XXXIV JESUCRISTO REY DEL UNIVERSO
Este domingo celebramos la Solemnidad de Jesucristo, Rey del Universo, fiesta que concluye el año litúrgico y nos introduce en el intenso tiempo de Adviento.
Jesús está en la cruz; la inscripción sobre su cabeza nos dice que es el rey de los judíos. La cruz es el trono elegido, un terrible instrumento de tortura desde el cual expresa la esencia de su obra, la constitución de su reinado: dar su vida por la salvación del mundo. Los sacerdotes, los soldados y la multitud ven a un hombre morir; un hecho que nos lleva a comprender la esencia de su mensaje salvador.

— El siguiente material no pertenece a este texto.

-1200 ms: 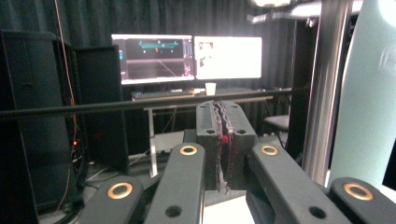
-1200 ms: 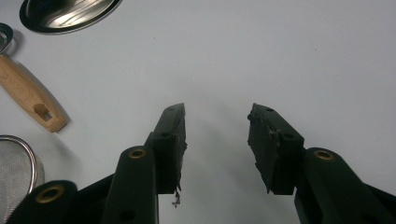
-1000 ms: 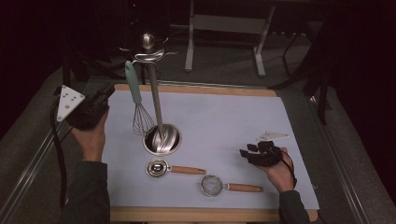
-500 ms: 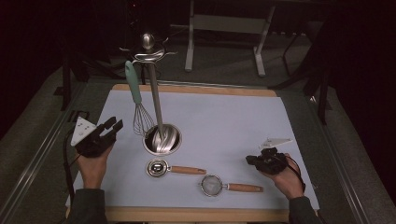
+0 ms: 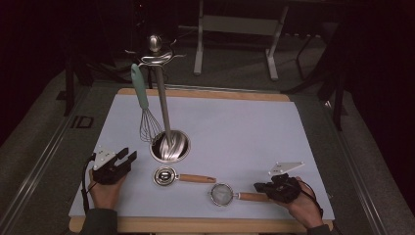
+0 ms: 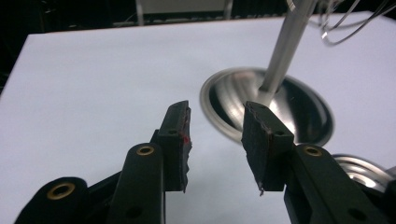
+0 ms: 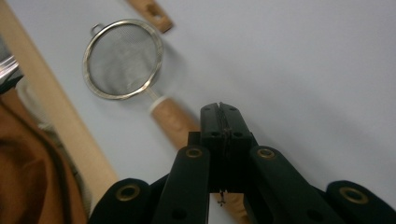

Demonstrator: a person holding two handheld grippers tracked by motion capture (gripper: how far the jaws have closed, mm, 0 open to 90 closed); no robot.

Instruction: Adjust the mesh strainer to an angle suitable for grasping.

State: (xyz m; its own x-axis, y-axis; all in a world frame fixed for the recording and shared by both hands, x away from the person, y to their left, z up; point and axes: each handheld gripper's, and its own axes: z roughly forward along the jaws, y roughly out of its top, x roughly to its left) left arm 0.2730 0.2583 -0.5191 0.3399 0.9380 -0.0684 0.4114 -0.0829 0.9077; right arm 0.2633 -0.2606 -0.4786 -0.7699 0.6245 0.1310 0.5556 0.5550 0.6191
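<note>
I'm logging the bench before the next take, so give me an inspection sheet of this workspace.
Surface: pale mat on a wooden board, bare apart from the utensils.
Job's things: small strainer with a wooden handle, lying flat near the front edge; the handle passes under the right gripper's shut jaws, grip not evident.
Clutter: steel utensil stand with a whisk hanging from it; a wooden-handled measuring scoop lying flat.
Grippers: left gripper open, jaws just opened, nothing between them; right gripper shut, jaws just closed.
Cables: one trails from each gripper along the hands.
Surroundings: dark floor, metal frame legs behind the table.
</note>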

La escena descrita por el evangelista es estática: tres hombres condenados a la cruz, mientras quienes los observan se encuentran en constante movimiento y agitación. Recordemos al inicio del Evangelio, cuando Jesús es tentado en el desierto por Satanás, que éste no se da por vencido; volverá, nos dice San Lucas, en el momento preciso para lanzar el ataque decisivo. La oportunidad se presenta en el mayor dolor y profunda soledad: Jesús ha sido crucificado y la muerte se acerca.
Los sacerdotes se burlan diciéndole que si ha salvado a otros, si es verdaderamente el Mesías, que se salve a sí mismo … Los militares que representan el poder político comparten la misma idea: ¿quién, teniendo poder, no se salva primero a sí mismo? ¿quién no piensa en consolidar su posición social y luego, si es posible, ayudar a alguien más? Finalmente, tenemos la súplica de uno de los reos que sufre el mismo castigo, el mismo dolor que Jesús: si eres Dios, ¿por qué no nos salvas?, ¿por qué permites este dolor? Una pregunta que encontramos en los labios de tantos enfermos y sufrientes, y que quizás también haya surgido del corazón de cada uno de nosotros en momentos difíciles. Este ladrón no se percató de que, en ese instante, Cristo sufría en la misma medida, que estaba con él, en su sufrimiento.
Por lo tanto, no se trata de un Mesías-Rey que trastoca el orden natural, sino que su voluntad es hacerse presente en la aflicción humana, plenamente consciente de la angustia que cada acontecimiento trae consigo: con su muerte en la cruz, Cristo ha cubierto todo grado de dolor humano. Quien es plenamente consciente de todo esto es el llamado buen ladrón, él utiliza un hermoso verbo: «acuérdate de mí», que significa «llévame en tu corazón», «Jesús, acuérdate de mí», «Tráeme de vuelta a tu corazón cuando me sienta perdido en mis miedos, cuando me juzgue por mis fracasos, cuando crea que ya no soy digno de tu mirada», «Toma mi vida, Tú que eres nuestro Rey Crucificado, transfórmala, día tras día» Este último verbo abre muchas oraciones en la Sagrada Escritura: «He venido a ti, Dios mío. No olvides que soy tu hijo, aunque me haya alejado de ti por mi pecado. Recíbeme en tu corazón». «Hoy estarás conmigo en el paraíso», responde Jesús.
Este es nuestro Rey. Un Rey que eligió la cruz como trono, un Rey que da su vida por todos y perdona a todos. Un Rey que desde la cruz llega al lugar más alejado para que nadie —nunca más— se sienta distante de Él. Un Rey que muere solo, abandonado, desnudo y desgarrado. Un Rey que muere con los brazos abiertos, en un abrazo que anuncia un nuevo amanecer de esperanza. Ni siquiera la muerte pudo destruir el amor del Rey Crucificado. Justo cuando el mal cree haber vencido, cree haber robado la vida, cree haber puesto sus manos sobre el Hijo de Dios, lo pierde todo. Y es Él, el Rey Crucificado, quien desde el trono de la Cruz, revela su verdadera identidad: el amor.
Con toda la Iglesia que hoy celebra esta fiesta de un Rey especial y único, nos dirigimos a Dios con esta oración: Dios todopoderoso y eterno, que quisiste renovar todas las cosas en Cristo tu Hijo, Rey del universo, concede que toda criatura, liberada de la esclavitud del pecado, te sirva y te alabemos sin cesar, y que todos caminemos tras las huellas de tu Hijo, y como él entreguemos nuestras vidas por ti. El amor de nuestros hermanos, seguros de compartir su gloria en el cielo. Amén.